Нет... Со мной не тот случай. Смит Сандерс может улыбаться в дебрях своей бороды сколько угодно и сколько угодно может смотреть на меня глазами, полными отеческой доброты, словно папа Карло, созерцающий своего деревянного голема. Нет. Я не тот случай.

Я стараюсь вести себя как в первый раз: отдаюсь его медицинской власти, изображаю беспомощную жертву и умоляю объяснить мне, где я нахожусь и что случилось...

Смит мягко предупреждает меня о том, что информация, которую мне предстоит услышать, может травмировать меня. Вызвать стресс. Он спрашивает меня: готов ли я это услышать?

Ясен пень, Смитти. Расскажи мне об этом снова.

И он рассказывает.

Смит говорит, что сейчас в этой палате, в железном коридоре и, скорее всего, во всем мире идет 2522 год. Потом Смит делает паузу в ожидании моей реакции. Я делаю вид, что не верю. На самом деле мне плевать. Мне даже не любопытно – какое оно, будущее? Будущее – это комната, в которую все хотят войти, но, войдя, не замечают ничего необычного. Есть только настоящее и предметы в нем. Неизменно повторяющееся настоящее и новые штуки, которым мы не удивляемся. Будущее всегда только в наших головах, это горизонт, которого нам никогда не достигнуть. Мне плевать, какой сейчас год.

Потом Смит напоминает мне, что я завещал свое тело науке. Да, я помню это. Когда я сделал это первый раз, то этим своим решением я обеспечил себе бессмертие. Урвал джекпот.
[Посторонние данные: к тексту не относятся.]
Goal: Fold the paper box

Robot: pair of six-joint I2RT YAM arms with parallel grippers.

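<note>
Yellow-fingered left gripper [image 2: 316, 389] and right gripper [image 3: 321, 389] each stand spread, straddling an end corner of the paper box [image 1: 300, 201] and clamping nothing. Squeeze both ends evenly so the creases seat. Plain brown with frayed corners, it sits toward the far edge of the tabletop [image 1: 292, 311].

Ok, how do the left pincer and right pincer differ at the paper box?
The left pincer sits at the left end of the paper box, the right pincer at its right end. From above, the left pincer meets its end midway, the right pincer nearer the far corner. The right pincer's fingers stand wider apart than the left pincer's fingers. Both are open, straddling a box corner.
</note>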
Смит сказал, что мое тело досталось институту криологии. Этот день трудно забыть. За окном был дождь. Я сидел в пустой квартире, пил пиво и смотрел телевизор. Под дождем от меня уходила моя любимая. В каждой ее руке был чемодан вещей, от которых она освободила квартиру. Мы расстались. Чертов ВИЧ… Я не мог сказать ей, что врачи обнаружили его днем раньше в моем организме, у меня просто не хватило духа сказать ей об этом. Вместо этого я рассказал, что изменил ей. И это тоже было правдой, хотя и не такой важной. Я отпустил ее от себя – такой я слабак... Она уходила под дождем с чемоданами в руках, и в ее крови, скорее всего, тоже был вирус. И скоро он будет у ее последующих любовников. Я не смог посмотреть ей в глаза и сказать, что она скоро умрет. Я не врач и не настолько циничен… Когда она ушла, я достал из холодильника пиво, плюхнулся на диван и включил телевизор. Там шла передача про замораживание тела. Подобное в моем родном времени могло претендовать лишь на роль некой фантастической фишки, не более. Заморозиться сегодня и разморозиться в будущем... То есть в ином настоящем... Это описывалось в фильмах, в книгах, в мультиках... Но оставалось фантастикой, а в действительности такого не было.